Pétrole : l’Algérie parmi les plus gros producteurs mondiaux.. Voici son classement

Économie – L’Algérie occupe une place primordiale dans le classement des plus grands producteurs de pétrole à l’échelle internationale. En effet, le secteur économique de l’énergie de notre pays est classé parmi les premiers au monde. Apprenez tout sur ce sujet dans la suite de notre édition du 16 janvier 2022.

Selon le site d’information américain Business Insider, l’Algérie occupe une place de choix au sein du classement des principaux producteurs de pétrole brut en 2021. Cette consécration est le fruit des efforts consentis pour soutenir, protéger et remettre à flot une économie assaillie de toutes parts.  

Le site web étasunien susvisé a divulgué les dix grands pays africains de la production pétrolière. La même source médiatique a également révélé la moyenne de cette dernière du point de vue des superficies des différents états.

Par ailleurs, de la prospection à la distribution de l’or noir, les pouvoirs publics ainsi que les professionnels s’appliquent énormément. De ce fait, le pétrole est considéré comme la source de revenu la plus importante dans tout le continent d’Afrique.

Plus de détails sur le classement des premiers producteurs du Pétrole en Afrique

Au niveau continental, l’Algérie squatte le quatrième (4e) rang au même titre que les plus grands producteurs africains de pétrole. En première position, on retrouve le Nigeria qui produit plus de 1.27 million de barils par jour en moyenne. Vient, ensuite, la Libye, avec une moyenne de 1.21M b/j. La troisième place du podium revient à Angola, toujours selon Business Insider. 

Angola parvient à produire environ 1.11 million b/j. l’Égypte se positionne, quant à elle, juste derrière l’Algérie à la cinquième place.

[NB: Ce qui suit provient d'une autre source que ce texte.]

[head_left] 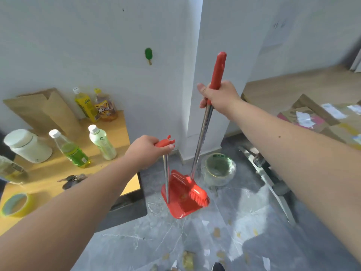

Elle obtient une moyenne de production de 559.000 baril de pétrole brut par jour.

Il convient de rappeler par ailleurs les pronostics sur les prix  de pétrole en 2022, formulés par Abdelmadjid Attar. De l’avis de l’ancien ministre de l’Énergie et des Mines, le prix optimal du baril pourrait passer sous les dix (10) dollars, dans un marché anéanti par une  demande en chute libre du fait de la pandémie. Celle liée au SARS-CoV-2.